Exercise ::
Lines before the one containing "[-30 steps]" are left out; copy that line and every later line through the end of the data exactly.

(Data segment)

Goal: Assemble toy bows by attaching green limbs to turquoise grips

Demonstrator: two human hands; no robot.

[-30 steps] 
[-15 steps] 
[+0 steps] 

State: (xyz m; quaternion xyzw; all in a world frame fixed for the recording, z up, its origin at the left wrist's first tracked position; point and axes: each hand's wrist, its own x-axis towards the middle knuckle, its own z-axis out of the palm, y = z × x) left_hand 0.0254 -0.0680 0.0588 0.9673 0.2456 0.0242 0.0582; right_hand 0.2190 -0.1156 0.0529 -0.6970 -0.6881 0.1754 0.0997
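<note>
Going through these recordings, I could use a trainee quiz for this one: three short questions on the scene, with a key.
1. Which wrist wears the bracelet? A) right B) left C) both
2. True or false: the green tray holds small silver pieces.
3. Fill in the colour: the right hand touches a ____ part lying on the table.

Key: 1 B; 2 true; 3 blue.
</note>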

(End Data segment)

Written answer ::
[-30 steps] 
[-15 steps] 
[+0 steps] 

State: (xyz m; quaternion xyzw; all in a world frame fixed for the recording, z up, its origin at the left wrist's first tracked position; point and axes: each hand's wrist, its own x-axis towards the middle knuckle, its own z-axis out of the palm, y = z × x) left_hand 0.0254 -0.0680 0.0588 0.9673 0.2456 0.0242 0.0582; right_hand 0.2190 -0.1156 0.0529 -0.6970 -0.6881 0.1754 0.0997
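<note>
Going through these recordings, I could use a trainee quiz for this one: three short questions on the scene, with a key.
1. Which wrist wears the bracelet? A) right B) left C) both
2. True or false: the green tray holds small silver pieces.
3. Fill in the colour: the right hand touches a ____ part lying on the table.

Key: 1 B; 2 true; 3 blue.
</note>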

Nothing else is required to complete this exercise.